* [What to do]: Hunt through the entries for the word "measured" and copy each line in which it appears.

===============

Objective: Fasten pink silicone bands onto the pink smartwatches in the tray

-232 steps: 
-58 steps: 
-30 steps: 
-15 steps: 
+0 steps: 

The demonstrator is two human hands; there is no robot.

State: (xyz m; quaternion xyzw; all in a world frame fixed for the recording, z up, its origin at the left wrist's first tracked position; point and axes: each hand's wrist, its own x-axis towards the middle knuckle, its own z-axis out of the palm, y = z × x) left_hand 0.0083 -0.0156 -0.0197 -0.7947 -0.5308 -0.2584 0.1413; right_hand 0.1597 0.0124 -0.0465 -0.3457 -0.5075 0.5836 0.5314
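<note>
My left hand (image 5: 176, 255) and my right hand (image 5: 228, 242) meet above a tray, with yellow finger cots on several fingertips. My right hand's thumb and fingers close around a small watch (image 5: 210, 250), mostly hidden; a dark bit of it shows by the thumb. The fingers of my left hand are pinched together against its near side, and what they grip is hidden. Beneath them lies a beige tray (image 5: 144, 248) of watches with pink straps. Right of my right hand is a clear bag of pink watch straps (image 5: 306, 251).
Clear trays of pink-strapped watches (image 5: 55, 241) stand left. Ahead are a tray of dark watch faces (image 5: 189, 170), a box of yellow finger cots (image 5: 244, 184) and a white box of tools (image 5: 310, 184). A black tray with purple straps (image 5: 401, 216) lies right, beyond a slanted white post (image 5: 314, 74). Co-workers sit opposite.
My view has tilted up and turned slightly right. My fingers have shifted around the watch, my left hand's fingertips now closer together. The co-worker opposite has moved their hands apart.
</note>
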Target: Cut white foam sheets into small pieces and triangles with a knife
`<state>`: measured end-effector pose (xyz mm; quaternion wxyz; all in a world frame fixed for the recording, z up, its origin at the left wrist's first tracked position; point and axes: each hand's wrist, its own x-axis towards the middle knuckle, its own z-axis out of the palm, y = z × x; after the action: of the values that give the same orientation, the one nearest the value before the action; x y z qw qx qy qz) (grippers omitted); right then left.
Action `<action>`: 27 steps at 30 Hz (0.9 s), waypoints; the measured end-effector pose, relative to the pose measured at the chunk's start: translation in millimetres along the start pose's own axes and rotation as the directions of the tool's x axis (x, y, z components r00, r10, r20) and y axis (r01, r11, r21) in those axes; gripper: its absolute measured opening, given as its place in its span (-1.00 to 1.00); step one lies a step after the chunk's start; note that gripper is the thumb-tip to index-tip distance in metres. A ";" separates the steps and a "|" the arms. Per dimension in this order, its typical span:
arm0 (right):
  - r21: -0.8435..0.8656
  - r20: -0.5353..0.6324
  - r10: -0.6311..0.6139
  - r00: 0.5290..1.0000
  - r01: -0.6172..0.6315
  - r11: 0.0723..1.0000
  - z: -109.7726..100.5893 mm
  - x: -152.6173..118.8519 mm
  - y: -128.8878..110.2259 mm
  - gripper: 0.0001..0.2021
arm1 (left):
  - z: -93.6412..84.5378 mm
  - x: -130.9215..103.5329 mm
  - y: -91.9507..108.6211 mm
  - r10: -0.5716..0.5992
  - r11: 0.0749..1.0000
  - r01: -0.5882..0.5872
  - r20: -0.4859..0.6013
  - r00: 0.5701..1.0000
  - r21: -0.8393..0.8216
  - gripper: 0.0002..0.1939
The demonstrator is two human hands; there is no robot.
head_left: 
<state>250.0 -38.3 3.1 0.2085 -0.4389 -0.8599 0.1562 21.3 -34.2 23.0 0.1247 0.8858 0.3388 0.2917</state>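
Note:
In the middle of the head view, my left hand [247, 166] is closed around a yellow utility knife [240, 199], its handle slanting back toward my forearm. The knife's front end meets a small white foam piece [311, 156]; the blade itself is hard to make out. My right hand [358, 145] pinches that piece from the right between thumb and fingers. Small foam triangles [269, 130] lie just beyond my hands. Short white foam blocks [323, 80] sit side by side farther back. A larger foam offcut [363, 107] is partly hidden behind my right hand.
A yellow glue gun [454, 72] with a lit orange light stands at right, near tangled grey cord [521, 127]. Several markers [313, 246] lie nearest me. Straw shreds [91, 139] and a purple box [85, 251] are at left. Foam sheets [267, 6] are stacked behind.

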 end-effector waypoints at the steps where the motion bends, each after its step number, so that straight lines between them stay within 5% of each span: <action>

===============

* [Answer to the problem]:
`<state>`: measured end-effector pose (xyz mm; quaternion wxyz; all in a world frame fixed for the recording, z up, its origin at the left wrist's first tracked position; point and axes: each hand's wrist, its own x-axis towards the middle knuckle, its own z-axis out of the palm, y = z × x; after the action: of the values that give the same orientation, the one nearest the value before the action; x y z qw qx qy qz) (grippers omitted); right then left.
Action `<action>`: 27 steps at 30 Hz (0.9 s), waypoints; the measured end-effector pose, relative to the pose measured at the chunk's start: translation in millimetres along the start pose's own axes and rotation as the directions of the tool's x axis (x, y, z components r00, r10, r20) and y axis (r01, r11, r21) in those axes; gripper: its absolute measured opening, given as its place in its span (-1.00 to 1.00); step one lies a step after the chunk's start; note that gripper is the thumb-tip to index-tip distance in metres. A ";" separates the steps and a "|" the arms. Per dimension in this order, its typical span:

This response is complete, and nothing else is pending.